#### [ABOUT THIS EXERCISE]
From the listing below, please restate exactly the lines beginning at the one with "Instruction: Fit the" and ending at the one with "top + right", both included, and skip the pictures.

○ ○ ○

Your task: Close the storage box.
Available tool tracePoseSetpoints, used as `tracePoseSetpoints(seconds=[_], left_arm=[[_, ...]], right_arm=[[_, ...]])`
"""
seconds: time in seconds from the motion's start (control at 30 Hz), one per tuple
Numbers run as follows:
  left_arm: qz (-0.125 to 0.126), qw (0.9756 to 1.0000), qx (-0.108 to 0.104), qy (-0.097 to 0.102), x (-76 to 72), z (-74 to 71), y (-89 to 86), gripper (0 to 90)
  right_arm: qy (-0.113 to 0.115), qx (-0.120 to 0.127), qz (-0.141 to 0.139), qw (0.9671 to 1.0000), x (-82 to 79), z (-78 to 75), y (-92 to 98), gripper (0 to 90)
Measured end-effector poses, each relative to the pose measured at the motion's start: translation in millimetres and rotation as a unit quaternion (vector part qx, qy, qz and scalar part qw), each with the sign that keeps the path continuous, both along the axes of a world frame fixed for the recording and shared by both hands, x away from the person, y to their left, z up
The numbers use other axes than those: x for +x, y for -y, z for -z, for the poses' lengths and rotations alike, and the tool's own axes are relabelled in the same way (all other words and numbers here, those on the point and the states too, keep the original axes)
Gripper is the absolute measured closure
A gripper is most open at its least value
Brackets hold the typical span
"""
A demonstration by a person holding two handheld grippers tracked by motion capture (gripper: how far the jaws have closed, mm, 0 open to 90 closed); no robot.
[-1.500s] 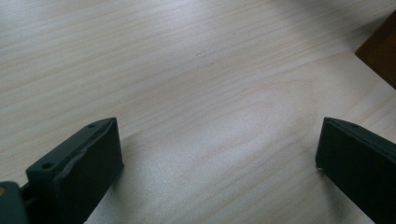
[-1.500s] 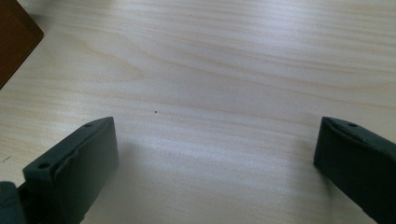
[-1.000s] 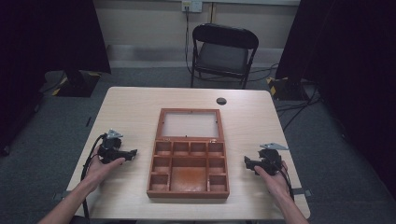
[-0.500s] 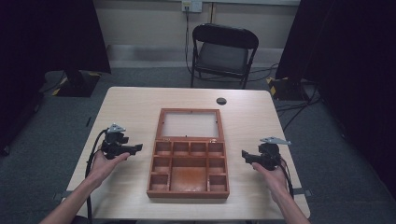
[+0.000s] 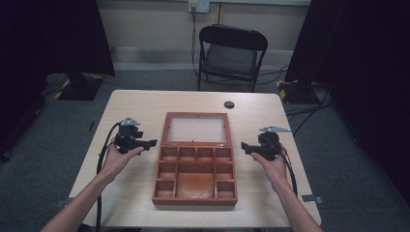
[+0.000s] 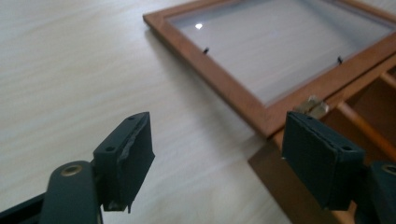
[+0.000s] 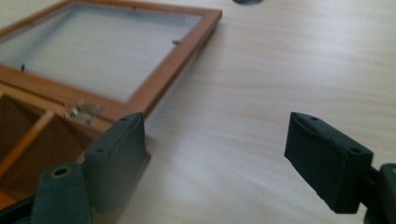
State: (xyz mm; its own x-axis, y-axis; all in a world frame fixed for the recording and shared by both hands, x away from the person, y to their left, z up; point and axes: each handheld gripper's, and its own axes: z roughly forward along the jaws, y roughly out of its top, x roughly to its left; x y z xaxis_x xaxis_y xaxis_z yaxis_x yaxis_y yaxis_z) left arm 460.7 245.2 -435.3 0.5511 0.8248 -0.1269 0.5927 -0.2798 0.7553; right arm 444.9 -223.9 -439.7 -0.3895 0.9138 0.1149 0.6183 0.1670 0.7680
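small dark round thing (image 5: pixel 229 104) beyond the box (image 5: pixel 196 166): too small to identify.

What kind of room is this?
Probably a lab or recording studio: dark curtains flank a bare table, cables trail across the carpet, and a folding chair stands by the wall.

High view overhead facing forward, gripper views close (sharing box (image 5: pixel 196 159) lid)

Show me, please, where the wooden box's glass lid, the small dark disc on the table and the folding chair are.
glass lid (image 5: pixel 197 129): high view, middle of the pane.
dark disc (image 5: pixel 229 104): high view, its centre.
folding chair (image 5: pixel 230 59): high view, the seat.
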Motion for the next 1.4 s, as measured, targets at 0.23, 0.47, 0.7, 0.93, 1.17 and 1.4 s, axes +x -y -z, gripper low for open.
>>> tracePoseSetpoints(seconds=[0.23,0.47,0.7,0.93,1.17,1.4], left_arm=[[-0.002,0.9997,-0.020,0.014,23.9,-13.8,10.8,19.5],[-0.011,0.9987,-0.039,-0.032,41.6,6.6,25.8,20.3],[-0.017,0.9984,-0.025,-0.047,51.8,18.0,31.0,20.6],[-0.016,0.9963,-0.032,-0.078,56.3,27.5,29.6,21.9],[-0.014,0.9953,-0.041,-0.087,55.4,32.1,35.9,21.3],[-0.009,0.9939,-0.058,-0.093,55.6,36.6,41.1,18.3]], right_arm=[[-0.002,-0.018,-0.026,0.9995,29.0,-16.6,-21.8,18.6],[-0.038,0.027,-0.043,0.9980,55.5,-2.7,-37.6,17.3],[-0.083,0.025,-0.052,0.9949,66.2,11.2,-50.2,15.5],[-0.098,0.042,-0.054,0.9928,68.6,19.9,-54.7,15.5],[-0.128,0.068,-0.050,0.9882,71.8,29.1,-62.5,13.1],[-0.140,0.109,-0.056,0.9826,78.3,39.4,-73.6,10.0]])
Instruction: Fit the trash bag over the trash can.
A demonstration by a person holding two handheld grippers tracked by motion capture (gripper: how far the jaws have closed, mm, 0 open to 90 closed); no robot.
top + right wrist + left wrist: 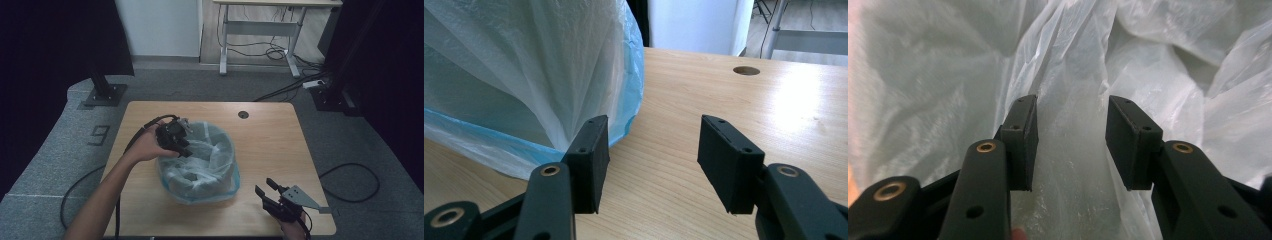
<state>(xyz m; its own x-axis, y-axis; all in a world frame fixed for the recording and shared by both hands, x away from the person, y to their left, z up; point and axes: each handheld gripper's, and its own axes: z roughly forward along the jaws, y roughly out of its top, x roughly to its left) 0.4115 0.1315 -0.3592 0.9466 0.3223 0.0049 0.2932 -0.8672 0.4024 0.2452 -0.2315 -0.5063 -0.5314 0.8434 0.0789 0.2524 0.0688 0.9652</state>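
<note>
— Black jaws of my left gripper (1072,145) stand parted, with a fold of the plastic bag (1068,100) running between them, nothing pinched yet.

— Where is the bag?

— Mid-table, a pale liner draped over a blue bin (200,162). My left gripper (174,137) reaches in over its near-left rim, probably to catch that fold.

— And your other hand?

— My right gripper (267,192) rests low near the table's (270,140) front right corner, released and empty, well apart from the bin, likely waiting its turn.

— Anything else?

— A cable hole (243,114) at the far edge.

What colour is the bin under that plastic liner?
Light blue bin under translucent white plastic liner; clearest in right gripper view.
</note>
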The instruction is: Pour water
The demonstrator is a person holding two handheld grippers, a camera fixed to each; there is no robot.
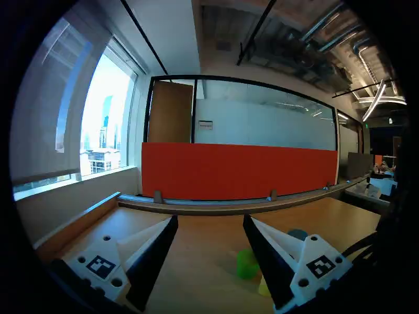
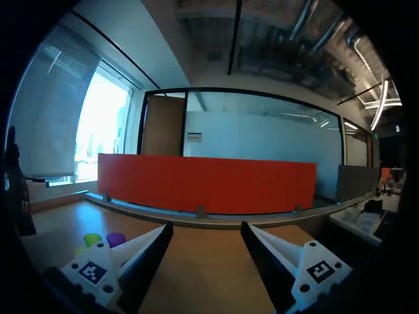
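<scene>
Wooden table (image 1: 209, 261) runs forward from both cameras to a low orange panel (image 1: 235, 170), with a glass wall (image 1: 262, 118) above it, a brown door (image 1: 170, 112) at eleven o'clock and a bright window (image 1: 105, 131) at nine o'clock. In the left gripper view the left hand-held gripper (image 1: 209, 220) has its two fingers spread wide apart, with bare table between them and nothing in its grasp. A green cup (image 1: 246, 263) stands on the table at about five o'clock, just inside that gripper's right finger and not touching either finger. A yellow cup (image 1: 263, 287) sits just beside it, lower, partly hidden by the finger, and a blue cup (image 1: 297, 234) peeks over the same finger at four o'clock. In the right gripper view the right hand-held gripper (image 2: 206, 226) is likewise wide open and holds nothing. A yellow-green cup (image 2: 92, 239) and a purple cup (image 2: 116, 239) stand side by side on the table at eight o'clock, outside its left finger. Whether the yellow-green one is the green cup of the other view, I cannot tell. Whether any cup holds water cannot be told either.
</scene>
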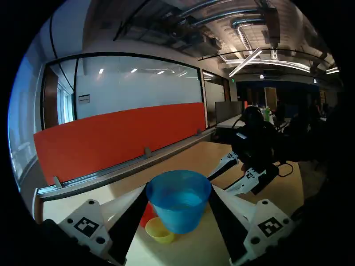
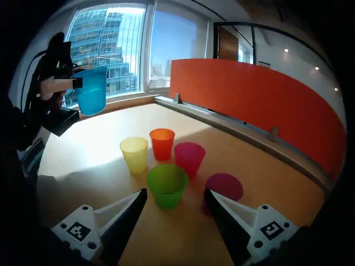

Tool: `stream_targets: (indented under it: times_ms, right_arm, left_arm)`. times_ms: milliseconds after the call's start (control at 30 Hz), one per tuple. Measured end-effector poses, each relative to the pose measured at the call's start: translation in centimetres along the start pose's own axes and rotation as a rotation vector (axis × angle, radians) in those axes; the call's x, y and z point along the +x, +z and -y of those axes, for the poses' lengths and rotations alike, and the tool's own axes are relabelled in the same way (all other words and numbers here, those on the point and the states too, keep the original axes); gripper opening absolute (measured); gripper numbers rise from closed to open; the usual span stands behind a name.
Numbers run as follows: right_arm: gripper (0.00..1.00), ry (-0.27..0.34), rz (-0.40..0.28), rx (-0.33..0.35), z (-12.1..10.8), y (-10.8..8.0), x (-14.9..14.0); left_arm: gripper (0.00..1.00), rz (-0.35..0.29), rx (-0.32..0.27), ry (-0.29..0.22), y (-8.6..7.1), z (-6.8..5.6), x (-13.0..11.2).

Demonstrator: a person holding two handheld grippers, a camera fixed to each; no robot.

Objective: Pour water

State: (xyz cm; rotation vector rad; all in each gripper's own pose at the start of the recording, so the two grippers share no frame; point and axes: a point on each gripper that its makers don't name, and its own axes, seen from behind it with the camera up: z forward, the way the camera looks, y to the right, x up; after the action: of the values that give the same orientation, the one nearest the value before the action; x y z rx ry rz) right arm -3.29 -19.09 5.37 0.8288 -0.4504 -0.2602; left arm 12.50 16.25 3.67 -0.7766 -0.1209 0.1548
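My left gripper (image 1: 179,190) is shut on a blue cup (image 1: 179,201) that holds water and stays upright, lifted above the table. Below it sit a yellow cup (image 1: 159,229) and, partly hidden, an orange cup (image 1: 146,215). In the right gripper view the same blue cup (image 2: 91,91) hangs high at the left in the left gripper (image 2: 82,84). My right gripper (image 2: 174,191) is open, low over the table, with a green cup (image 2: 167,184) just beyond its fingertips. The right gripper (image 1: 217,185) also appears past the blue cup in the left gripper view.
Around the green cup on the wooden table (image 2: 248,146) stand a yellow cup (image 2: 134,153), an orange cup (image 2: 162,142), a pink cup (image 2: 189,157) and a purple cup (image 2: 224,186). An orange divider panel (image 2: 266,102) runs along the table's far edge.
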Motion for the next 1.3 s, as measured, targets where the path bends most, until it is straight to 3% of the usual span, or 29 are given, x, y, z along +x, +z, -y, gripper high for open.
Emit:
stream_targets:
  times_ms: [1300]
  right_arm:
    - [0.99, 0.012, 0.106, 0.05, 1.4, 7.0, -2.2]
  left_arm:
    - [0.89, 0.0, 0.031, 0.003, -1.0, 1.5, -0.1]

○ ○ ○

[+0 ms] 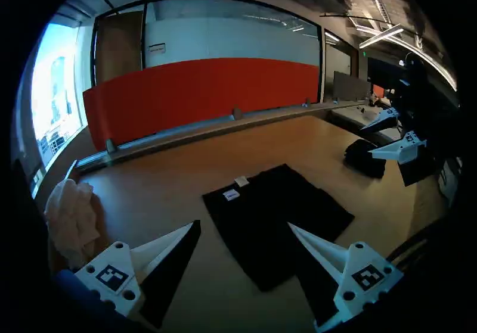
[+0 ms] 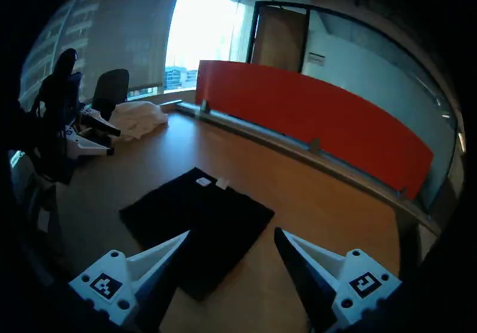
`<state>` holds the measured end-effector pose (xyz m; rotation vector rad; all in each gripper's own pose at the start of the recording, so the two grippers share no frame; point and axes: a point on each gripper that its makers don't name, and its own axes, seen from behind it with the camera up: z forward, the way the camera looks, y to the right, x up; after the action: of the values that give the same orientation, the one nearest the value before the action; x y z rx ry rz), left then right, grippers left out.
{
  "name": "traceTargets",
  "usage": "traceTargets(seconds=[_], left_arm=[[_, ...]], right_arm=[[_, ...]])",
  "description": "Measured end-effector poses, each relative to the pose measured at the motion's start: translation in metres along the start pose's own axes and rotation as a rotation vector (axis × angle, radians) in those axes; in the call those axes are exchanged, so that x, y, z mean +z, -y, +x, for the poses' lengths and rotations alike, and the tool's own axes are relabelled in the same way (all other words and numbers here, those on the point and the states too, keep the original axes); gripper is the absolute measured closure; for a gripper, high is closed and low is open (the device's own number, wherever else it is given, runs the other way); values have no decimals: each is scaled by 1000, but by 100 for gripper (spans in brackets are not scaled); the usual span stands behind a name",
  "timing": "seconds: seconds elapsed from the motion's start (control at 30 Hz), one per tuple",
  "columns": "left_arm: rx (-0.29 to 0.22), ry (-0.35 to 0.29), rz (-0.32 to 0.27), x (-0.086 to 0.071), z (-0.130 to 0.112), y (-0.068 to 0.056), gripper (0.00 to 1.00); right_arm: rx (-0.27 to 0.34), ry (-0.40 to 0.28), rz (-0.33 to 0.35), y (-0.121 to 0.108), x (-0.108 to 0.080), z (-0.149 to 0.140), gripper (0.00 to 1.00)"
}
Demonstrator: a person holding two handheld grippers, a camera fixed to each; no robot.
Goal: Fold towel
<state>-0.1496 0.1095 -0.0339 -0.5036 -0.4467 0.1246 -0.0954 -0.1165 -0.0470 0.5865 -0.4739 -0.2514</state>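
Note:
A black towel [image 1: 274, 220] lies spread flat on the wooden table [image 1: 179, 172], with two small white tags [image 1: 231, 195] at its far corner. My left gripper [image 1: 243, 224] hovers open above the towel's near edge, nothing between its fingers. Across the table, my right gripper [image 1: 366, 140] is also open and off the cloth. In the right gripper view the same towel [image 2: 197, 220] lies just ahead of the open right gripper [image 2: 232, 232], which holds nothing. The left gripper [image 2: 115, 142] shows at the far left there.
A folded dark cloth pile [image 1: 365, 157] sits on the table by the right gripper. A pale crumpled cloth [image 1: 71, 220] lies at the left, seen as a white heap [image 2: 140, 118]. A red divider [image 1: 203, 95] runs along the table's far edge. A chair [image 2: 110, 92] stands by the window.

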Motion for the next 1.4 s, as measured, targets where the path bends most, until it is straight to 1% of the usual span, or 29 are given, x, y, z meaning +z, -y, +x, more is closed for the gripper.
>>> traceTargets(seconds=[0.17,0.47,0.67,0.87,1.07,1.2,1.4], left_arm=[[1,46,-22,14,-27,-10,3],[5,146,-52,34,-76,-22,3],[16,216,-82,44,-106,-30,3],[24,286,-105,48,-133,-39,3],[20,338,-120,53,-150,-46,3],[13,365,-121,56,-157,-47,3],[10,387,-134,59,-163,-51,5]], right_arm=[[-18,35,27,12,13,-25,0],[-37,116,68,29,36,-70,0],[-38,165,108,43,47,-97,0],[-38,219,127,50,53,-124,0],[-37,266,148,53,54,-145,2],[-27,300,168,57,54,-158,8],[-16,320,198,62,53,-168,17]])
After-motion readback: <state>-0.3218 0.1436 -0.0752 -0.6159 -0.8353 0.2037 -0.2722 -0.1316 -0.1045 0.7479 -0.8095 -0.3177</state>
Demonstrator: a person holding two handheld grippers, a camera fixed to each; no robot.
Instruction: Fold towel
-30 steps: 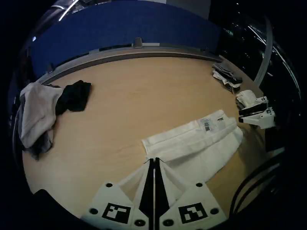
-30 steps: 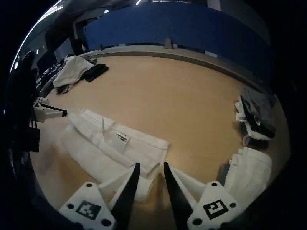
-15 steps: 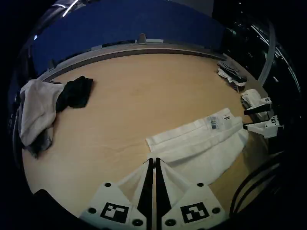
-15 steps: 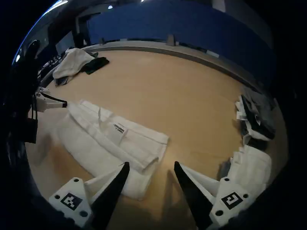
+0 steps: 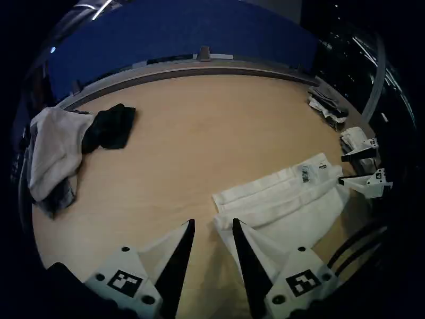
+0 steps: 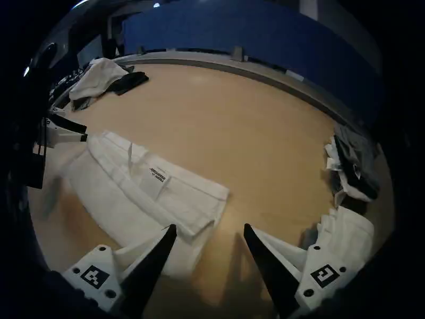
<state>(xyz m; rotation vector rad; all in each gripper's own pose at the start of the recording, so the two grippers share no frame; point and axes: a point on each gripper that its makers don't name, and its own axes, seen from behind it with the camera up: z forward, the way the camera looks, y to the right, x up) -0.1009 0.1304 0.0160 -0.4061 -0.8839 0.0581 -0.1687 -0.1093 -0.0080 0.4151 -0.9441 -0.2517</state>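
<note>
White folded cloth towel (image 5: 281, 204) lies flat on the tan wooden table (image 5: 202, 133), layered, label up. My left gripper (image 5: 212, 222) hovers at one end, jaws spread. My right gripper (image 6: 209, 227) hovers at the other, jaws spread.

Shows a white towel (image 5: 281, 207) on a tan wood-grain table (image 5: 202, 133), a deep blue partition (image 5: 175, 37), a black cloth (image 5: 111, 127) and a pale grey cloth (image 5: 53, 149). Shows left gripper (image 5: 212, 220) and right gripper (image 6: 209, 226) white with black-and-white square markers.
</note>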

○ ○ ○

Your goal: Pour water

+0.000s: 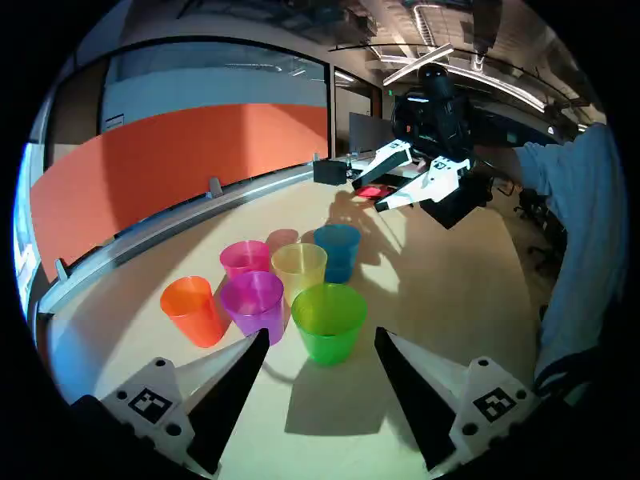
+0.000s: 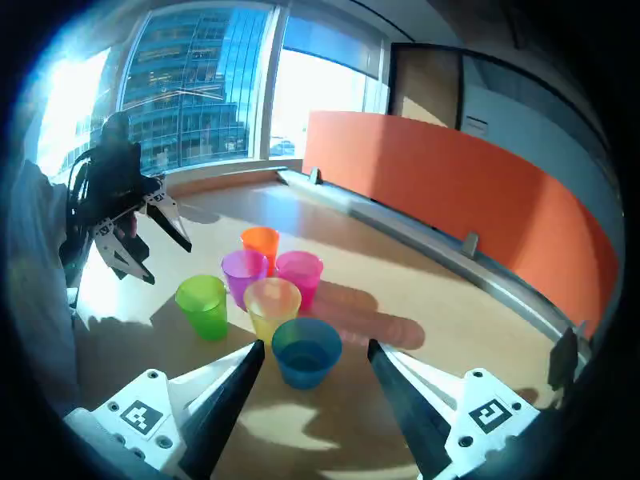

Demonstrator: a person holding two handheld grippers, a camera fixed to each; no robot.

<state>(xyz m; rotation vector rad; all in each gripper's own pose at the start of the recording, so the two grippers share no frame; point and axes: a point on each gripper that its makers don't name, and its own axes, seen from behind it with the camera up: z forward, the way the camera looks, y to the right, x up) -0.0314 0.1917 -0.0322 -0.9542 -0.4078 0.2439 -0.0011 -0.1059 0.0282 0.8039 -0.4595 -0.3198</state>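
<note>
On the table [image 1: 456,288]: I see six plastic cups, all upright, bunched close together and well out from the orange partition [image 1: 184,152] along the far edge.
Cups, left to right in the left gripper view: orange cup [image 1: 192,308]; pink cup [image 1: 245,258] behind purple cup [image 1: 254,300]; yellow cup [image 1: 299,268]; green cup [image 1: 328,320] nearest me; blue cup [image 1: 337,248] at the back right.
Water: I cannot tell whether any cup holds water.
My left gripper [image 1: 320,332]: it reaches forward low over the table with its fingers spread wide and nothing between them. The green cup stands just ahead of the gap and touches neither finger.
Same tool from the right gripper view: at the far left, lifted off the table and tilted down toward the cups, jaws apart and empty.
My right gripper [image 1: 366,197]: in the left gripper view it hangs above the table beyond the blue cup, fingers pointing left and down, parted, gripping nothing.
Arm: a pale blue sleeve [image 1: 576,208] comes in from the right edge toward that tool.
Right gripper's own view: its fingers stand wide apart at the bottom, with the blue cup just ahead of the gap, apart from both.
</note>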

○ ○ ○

#### [OUTPUT OF THE EXERCISE]
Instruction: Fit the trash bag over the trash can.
A demonstration by a person holding two handheld grippers tracked by motion capture (gripper: how far the jaws have closed, mm, 0 open to 90 closed); no robot.
top + right wrist + left wrist: 

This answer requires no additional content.